» ACTIVITY: Although the records contain pictures, none belong in the copy: restate word for word only the lines from the one with "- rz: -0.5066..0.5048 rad" through the one with "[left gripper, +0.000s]", both included.
*** RECORD EXCERPTS ***
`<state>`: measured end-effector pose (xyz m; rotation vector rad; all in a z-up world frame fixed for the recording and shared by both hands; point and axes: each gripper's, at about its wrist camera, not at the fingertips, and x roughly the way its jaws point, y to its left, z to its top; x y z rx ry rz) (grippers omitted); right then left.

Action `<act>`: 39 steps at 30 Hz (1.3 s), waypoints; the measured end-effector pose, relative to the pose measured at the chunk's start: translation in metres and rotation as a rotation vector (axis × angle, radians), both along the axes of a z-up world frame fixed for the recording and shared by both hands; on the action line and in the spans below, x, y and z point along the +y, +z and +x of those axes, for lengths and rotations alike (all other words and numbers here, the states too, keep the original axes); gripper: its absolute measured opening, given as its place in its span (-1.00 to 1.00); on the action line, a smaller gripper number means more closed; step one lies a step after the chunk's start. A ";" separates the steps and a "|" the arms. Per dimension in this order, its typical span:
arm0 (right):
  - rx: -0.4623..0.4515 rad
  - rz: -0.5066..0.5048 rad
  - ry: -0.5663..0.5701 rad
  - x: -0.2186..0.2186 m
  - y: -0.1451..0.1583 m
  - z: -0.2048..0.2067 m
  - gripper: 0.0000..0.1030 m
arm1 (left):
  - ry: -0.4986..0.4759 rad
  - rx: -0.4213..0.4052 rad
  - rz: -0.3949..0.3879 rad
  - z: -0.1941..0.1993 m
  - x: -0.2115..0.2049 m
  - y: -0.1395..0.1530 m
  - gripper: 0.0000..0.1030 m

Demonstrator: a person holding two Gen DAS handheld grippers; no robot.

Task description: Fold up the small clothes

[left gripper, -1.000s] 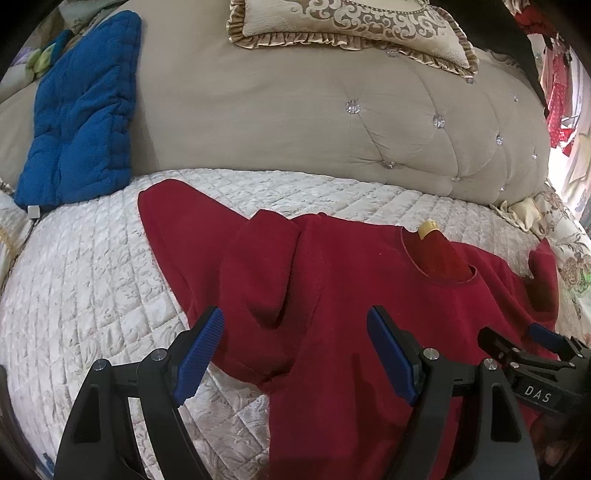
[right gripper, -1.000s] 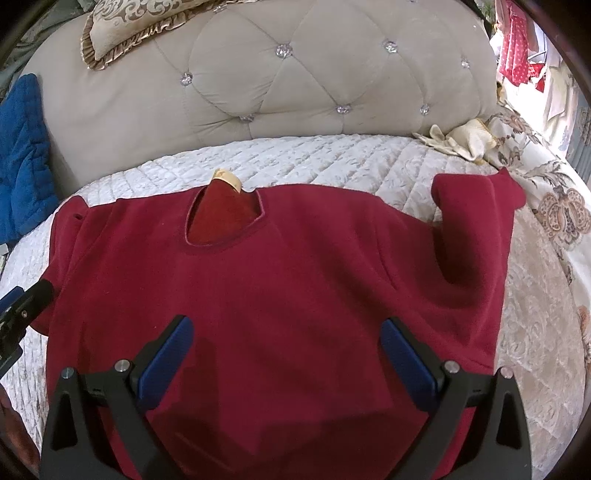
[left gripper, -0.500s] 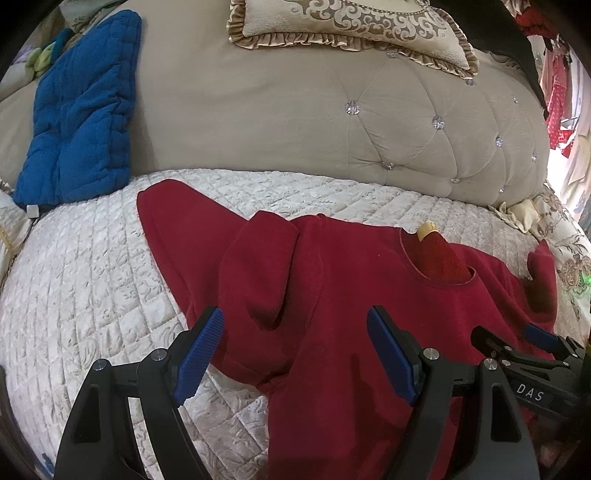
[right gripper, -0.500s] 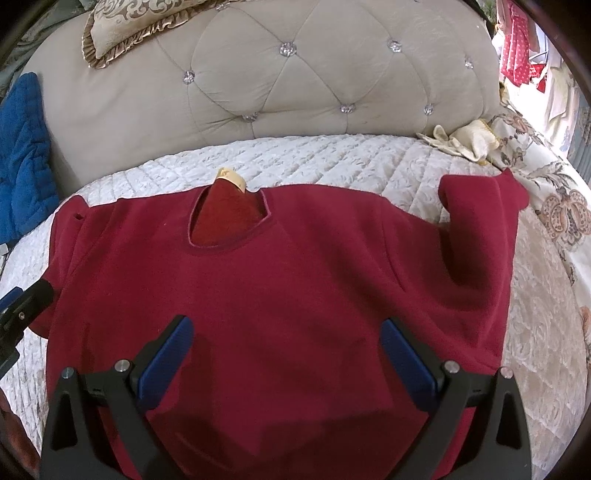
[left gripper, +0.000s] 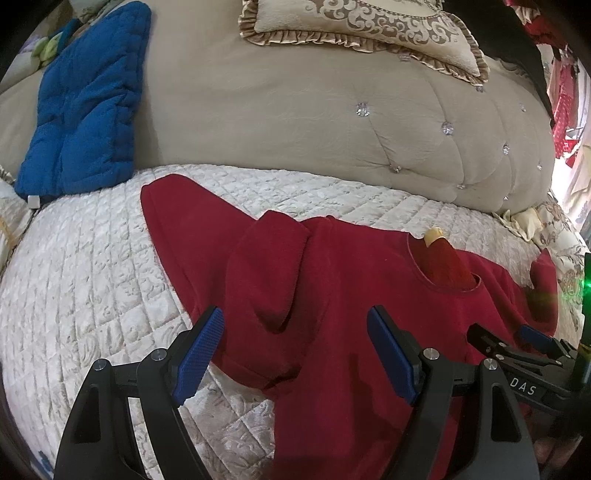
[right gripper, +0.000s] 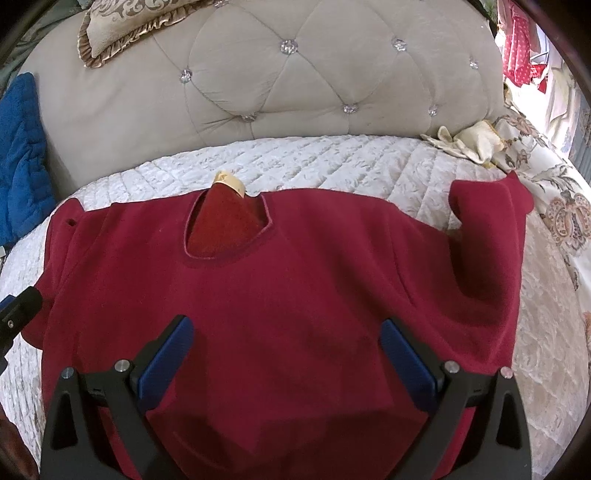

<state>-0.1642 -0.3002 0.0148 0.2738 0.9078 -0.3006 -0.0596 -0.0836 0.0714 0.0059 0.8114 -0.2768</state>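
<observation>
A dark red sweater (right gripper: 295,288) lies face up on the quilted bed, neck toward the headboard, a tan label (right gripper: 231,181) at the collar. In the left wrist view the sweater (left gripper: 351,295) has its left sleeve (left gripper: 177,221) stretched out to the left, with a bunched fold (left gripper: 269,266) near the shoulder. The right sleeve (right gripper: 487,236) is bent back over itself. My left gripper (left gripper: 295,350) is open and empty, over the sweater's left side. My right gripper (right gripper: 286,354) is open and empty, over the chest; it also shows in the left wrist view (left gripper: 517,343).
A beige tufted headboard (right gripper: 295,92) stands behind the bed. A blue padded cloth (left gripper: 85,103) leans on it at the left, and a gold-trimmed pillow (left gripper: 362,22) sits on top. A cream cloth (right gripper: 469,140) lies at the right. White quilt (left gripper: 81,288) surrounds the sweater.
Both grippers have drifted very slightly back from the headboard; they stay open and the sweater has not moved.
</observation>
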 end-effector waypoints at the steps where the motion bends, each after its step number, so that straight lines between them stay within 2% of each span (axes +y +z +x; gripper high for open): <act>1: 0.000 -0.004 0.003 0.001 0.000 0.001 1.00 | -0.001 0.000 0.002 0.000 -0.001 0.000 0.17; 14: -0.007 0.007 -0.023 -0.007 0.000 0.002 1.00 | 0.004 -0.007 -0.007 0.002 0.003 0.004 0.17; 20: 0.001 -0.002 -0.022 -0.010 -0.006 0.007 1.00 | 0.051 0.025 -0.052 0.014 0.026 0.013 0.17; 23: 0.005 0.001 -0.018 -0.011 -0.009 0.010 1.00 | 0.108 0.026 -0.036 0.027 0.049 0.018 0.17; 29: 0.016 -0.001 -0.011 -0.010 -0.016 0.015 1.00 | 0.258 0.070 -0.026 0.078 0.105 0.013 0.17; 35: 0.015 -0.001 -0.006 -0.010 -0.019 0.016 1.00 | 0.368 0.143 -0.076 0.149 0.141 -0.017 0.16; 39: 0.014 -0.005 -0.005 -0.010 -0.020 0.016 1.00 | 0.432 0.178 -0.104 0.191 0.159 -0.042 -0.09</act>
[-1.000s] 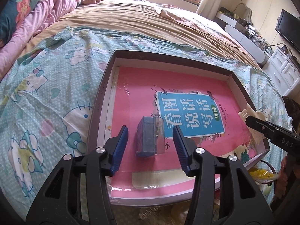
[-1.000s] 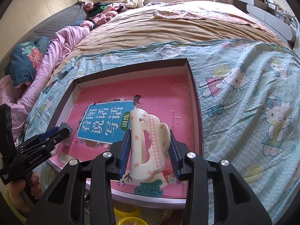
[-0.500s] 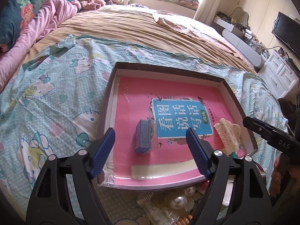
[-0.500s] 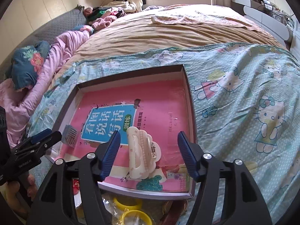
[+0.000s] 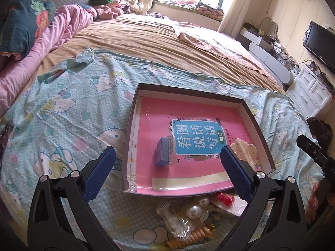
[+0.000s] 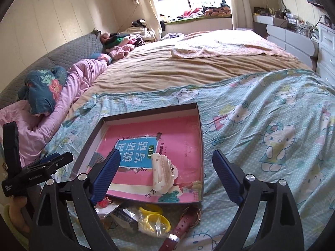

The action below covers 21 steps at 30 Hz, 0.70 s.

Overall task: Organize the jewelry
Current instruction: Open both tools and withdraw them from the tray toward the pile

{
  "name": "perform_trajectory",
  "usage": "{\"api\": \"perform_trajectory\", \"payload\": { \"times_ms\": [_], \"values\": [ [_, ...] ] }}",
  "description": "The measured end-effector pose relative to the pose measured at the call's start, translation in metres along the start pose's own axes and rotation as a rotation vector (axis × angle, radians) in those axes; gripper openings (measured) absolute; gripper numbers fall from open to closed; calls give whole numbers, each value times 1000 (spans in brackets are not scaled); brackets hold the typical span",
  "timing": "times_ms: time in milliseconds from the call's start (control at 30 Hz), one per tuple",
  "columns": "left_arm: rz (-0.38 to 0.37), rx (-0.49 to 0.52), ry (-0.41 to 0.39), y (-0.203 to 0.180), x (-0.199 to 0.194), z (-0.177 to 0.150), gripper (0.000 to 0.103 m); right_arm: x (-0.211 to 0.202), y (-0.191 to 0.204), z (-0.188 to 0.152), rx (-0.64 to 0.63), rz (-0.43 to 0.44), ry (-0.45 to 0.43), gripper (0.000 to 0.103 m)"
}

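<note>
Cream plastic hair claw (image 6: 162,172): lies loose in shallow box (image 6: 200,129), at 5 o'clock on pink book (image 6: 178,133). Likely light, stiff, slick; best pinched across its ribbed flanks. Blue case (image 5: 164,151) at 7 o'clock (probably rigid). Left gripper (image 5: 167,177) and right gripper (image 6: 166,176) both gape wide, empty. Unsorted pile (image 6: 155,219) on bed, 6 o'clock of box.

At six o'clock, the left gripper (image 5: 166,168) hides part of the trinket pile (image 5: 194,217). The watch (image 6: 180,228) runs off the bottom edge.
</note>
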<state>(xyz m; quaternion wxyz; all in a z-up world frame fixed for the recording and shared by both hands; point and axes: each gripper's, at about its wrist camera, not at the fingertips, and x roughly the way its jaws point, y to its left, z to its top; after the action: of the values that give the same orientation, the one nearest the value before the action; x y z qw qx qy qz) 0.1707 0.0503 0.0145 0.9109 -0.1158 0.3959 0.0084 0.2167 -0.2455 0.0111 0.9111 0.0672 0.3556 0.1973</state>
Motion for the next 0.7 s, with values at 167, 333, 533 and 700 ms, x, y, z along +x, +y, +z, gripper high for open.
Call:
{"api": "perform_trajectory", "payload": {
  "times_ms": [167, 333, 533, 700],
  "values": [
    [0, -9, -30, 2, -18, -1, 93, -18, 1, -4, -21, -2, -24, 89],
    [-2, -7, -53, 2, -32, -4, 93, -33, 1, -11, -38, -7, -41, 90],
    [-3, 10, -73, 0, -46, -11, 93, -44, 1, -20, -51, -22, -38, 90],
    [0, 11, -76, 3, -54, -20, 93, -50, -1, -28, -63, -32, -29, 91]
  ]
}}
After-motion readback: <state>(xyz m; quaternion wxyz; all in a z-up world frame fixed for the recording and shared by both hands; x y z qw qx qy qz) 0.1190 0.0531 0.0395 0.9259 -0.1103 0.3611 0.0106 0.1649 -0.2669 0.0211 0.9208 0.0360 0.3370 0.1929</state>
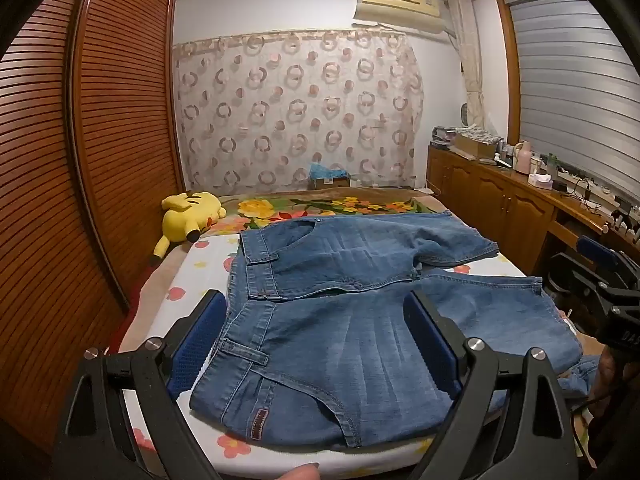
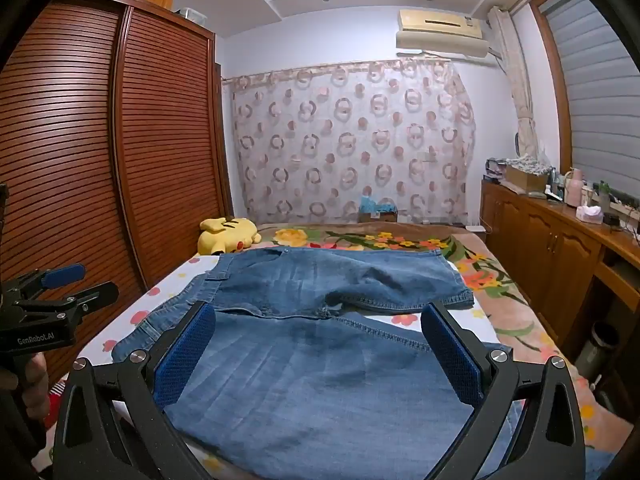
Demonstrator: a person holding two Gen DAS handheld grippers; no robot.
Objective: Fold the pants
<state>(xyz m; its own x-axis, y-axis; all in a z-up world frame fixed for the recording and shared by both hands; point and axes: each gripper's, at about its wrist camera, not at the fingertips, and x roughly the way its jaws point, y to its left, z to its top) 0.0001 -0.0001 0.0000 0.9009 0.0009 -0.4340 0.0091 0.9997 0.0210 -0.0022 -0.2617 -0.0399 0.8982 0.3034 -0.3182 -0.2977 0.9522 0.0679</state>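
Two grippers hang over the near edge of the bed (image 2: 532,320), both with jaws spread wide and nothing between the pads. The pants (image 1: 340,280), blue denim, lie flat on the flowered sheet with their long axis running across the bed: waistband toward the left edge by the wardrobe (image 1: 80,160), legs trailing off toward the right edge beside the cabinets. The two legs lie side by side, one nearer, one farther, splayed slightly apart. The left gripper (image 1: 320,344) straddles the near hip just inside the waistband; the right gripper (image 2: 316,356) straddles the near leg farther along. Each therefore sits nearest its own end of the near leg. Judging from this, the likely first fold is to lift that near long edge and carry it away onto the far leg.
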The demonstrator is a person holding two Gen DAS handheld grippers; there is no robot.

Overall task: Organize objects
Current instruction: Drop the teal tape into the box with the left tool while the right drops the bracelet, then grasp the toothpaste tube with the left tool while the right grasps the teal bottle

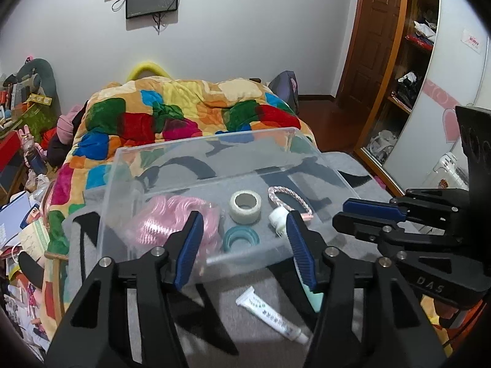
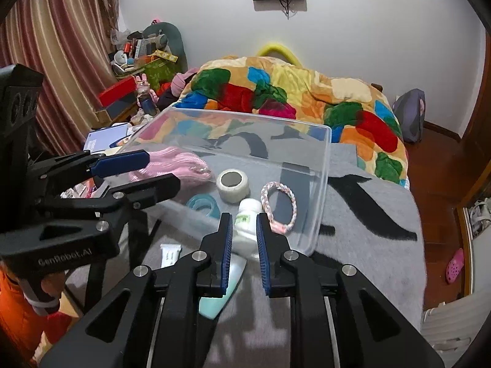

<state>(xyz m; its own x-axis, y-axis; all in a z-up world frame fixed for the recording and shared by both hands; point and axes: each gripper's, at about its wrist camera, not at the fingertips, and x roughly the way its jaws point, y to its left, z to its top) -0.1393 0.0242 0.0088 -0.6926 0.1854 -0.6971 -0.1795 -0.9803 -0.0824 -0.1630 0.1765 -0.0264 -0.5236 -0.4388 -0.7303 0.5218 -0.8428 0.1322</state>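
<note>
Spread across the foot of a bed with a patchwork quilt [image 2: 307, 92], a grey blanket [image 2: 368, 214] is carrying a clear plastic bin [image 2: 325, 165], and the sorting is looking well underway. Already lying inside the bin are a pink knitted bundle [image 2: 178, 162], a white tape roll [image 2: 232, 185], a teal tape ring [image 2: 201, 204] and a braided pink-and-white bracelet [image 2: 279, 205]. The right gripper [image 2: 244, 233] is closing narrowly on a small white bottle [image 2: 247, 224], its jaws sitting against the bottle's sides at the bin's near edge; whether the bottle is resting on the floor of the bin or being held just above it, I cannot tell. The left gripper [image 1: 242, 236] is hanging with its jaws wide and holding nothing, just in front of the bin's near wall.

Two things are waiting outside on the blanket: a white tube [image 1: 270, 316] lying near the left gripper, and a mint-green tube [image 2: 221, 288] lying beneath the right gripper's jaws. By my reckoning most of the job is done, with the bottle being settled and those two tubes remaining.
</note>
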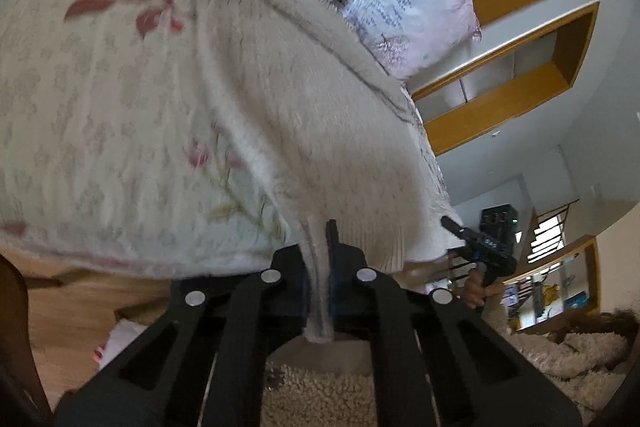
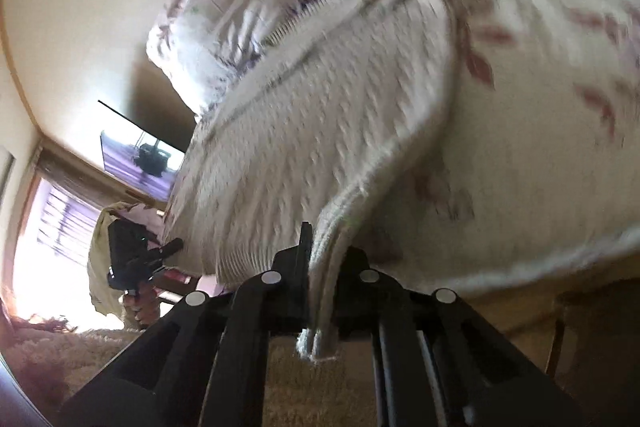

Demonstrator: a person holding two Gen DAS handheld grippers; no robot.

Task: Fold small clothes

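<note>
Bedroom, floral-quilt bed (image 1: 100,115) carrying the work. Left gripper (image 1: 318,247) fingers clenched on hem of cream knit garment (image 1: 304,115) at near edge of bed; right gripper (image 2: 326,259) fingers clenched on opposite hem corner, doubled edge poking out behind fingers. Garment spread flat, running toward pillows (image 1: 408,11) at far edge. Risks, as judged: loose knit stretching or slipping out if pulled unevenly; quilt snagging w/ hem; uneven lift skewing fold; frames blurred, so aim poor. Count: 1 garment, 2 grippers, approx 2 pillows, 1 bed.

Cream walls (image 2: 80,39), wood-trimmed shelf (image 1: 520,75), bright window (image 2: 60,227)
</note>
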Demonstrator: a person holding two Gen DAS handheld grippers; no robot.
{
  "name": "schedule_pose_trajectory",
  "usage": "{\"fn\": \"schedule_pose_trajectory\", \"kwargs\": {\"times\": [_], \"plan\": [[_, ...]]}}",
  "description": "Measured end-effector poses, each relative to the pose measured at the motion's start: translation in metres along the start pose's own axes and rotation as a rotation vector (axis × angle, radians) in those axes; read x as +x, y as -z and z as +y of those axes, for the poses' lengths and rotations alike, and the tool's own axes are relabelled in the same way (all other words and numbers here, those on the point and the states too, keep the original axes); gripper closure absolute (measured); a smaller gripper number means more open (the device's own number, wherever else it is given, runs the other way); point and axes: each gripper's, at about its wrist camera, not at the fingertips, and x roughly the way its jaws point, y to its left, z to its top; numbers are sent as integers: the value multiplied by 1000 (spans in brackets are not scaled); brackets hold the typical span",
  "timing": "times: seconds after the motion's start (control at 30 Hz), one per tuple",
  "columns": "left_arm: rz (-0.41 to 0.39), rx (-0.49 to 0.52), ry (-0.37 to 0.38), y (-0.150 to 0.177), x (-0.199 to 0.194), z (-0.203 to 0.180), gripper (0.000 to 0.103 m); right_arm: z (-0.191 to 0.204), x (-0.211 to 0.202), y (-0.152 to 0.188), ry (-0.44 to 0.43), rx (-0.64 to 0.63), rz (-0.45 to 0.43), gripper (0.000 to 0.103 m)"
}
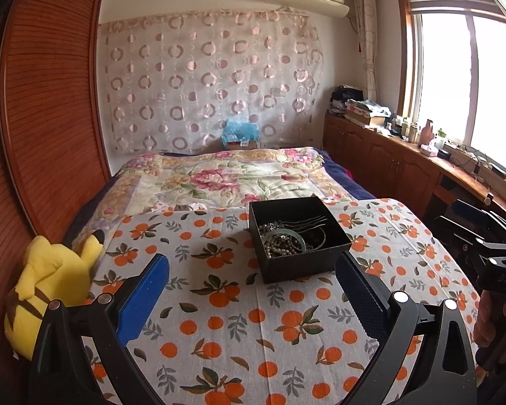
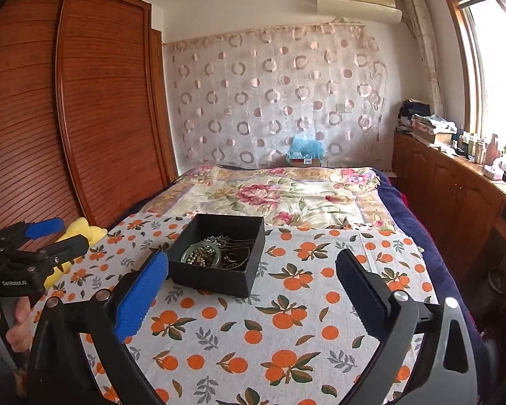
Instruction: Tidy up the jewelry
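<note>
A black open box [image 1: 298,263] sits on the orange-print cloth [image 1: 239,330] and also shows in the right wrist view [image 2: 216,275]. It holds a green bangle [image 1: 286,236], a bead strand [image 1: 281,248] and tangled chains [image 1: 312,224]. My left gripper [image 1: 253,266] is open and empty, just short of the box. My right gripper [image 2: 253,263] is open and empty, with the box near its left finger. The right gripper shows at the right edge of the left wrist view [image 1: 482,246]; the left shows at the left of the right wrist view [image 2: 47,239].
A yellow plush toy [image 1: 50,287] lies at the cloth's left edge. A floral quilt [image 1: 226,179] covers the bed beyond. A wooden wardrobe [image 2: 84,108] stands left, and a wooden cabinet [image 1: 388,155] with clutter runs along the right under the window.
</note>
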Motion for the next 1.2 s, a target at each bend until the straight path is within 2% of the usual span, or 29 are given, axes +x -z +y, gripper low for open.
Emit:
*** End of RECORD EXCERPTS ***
» RESPONSE:
  - rz: -0.5066..0.5048 rad
  - ry: -0.5663..0.5701 rad
  - x: -0.2186..0.2186 m
  - y: -0.1451..0.1583 m
  - z: -0.2048..0.2067 m
  - gripper: 0.0000..0.1030 m
arm1 (left):
  - ry: -0.4986..0.4759 rad
  - rx: -0.4213..0.4052 rad
  - rz: -0.3949..0.3879 rad
  - z: -0.1941..0.1993 m
  - x: -0.2115..0.2049 m
  - y: -0.1395..0.1530 m
  - gripper: 0.0000..0.1030 m

Demonstrator: a person holding two Gen DAS handheld grippers; no robot.

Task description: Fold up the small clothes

[left gripper, -1.000s] 
[right gripper, -1.000s] 
[left gripper, -0.500s] 
[right gripper, -0.500s] 
[left gripper, +0.000s] 

The answer requires no further additions.